* **Your instructions**: Only one stretch of the records below should be repeated. It starts with the line containing "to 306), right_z" and goes on through the line containing "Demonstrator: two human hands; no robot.", exactly as written.

#####

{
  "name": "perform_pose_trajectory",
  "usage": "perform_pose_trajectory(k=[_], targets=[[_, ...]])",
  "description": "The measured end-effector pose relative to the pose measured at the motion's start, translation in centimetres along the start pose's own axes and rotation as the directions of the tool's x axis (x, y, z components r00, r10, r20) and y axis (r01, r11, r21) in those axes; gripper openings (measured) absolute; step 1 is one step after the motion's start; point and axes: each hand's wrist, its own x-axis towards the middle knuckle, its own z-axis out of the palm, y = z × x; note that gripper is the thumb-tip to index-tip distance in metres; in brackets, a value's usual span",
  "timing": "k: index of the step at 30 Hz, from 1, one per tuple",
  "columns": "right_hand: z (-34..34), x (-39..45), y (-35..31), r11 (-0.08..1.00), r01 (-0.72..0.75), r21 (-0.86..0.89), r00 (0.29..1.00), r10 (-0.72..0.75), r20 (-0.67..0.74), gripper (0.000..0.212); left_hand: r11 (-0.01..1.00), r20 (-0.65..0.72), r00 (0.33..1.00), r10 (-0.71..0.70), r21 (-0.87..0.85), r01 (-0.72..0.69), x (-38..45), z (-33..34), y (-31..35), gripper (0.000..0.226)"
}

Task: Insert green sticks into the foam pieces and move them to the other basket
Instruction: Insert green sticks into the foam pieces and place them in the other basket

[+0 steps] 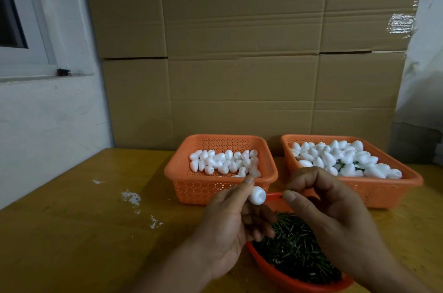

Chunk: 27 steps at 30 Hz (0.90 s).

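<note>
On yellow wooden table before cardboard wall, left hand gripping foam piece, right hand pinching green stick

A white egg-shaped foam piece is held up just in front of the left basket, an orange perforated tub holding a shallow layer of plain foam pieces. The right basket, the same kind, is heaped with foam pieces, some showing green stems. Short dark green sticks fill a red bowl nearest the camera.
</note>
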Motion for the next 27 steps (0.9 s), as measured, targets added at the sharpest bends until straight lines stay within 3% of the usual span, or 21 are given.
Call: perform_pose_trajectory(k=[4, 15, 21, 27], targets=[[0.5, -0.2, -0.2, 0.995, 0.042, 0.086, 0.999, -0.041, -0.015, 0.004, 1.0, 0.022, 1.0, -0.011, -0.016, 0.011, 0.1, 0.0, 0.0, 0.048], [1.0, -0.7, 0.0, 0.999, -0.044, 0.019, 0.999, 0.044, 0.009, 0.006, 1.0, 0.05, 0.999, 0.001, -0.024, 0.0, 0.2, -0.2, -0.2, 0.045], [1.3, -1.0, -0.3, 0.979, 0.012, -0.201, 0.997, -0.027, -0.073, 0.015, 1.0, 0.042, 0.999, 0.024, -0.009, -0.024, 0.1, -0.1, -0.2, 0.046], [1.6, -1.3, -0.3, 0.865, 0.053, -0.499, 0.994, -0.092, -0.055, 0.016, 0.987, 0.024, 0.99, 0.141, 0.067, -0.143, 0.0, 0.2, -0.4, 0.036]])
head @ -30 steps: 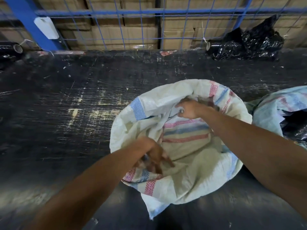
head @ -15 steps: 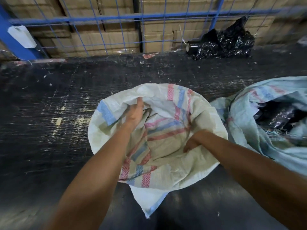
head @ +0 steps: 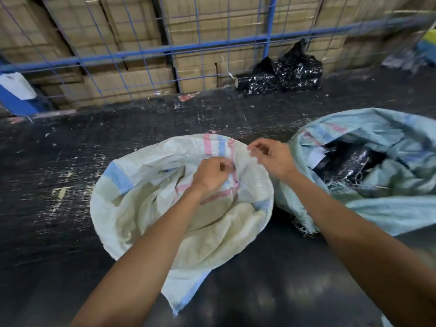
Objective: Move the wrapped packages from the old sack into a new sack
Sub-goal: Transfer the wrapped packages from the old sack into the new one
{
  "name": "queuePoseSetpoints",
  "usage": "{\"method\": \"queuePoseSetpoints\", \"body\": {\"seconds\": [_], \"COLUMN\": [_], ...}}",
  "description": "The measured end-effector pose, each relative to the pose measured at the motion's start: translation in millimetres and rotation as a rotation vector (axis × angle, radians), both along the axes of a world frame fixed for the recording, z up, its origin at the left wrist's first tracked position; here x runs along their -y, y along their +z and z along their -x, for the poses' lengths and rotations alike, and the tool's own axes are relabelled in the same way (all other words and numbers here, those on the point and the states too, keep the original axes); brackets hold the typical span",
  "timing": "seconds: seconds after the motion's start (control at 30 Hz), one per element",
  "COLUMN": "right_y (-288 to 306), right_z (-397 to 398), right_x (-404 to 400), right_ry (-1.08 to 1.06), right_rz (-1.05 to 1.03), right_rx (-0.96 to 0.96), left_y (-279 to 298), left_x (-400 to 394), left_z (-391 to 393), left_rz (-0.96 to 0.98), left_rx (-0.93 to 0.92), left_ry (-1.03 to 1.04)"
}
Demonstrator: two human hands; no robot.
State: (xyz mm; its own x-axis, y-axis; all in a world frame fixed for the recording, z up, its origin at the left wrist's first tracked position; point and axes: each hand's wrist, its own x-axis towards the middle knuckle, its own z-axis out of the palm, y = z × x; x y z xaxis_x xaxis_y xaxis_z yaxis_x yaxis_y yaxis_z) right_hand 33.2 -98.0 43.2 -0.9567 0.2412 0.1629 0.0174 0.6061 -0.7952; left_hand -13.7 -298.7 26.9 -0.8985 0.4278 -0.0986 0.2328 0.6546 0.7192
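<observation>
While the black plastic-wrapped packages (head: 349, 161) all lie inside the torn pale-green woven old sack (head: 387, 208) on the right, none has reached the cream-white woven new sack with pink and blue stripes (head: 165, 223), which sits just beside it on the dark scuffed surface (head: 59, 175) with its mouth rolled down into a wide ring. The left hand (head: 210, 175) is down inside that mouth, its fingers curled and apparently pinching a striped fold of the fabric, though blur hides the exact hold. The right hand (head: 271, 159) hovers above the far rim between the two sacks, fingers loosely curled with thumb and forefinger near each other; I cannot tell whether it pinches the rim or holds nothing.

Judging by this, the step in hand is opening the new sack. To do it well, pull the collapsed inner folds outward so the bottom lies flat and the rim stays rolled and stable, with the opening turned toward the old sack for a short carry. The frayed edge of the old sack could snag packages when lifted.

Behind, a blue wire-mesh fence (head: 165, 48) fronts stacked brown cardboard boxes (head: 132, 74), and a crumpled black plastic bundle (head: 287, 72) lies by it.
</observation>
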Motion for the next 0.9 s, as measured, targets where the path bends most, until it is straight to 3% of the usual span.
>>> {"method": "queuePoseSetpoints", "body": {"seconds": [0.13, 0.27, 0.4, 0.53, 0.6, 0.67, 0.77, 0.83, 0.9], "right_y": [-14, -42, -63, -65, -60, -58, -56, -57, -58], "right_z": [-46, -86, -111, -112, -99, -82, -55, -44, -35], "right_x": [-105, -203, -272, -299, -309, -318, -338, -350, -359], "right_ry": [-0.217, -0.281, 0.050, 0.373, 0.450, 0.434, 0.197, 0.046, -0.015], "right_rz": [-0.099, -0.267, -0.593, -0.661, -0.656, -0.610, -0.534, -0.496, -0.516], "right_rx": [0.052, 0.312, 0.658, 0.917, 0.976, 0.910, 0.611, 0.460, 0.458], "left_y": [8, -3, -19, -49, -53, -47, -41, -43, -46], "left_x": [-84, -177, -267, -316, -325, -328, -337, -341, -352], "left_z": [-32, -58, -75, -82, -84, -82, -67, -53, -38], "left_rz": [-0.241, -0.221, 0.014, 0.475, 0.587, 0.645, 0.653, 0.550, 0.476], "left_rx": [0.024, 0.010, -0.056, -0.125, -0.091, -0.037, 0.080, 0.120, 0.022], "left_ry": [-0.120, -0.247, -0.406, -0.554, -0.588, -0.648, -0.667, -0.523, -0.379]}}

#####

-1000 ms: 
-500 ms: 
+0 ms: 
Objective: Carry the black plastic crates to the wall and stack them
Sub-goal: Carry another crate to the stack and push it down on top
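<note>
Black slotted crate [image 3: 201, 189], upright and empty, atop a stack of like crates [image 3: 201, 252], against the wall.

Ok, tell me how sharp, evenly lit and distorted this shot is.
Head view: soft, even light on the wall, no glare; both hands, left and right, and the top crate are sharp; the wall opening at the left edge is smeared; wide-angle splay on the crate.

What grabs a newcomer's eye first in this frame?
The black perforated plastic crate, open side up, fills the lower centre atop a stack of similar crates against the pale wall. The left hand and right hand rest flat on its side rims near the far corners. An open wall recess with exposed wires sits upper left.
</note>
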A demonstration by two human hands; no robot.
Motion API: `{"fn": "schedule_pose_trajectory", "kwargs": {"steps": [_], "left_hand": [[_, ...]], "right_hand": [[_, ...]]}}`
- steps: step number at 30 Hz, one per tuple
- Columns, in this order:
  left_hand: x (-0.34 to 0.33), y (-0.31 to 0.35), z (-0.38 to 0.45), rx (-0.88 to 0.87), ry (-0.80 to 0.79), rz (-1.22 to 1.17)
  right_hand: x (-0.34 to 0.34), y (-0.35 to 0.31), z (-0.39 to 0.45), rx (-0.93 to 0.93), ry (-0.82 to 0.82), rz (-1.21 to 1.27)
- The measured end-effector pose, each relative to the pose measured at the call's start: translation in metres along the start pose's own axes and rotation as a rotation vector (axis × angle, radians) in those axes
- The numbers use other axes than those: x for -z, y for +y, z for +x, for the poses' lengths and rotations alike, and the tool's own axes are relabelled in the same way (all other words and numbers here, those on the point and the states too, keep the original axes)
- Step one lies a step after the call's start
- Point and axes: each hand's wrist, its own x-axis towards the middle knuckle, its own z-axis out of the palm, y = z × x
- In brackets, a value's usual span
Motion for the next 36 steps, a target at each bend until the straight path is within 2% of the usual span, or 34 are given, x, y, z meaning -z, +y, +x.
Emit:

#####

* **Result of the exercise**:
  "COLUMN": "right_y (-288 to 306), right_z (-397 to 398), right_x (-404 to 400), right_ry (-1.08 to 1.06), right_rz (-1.05 to 1.03), right_rx (-0.96 to 0.96), left_y (-279 to 298), left_x (-400 to 394), left_z (-391 to 393), left_rz (-0.96 to 0.98), left_rx (-0.93 to 0.92), left_ry (-1.03 to 1.04)"
}
Demonstrator: two human hands; no robot.

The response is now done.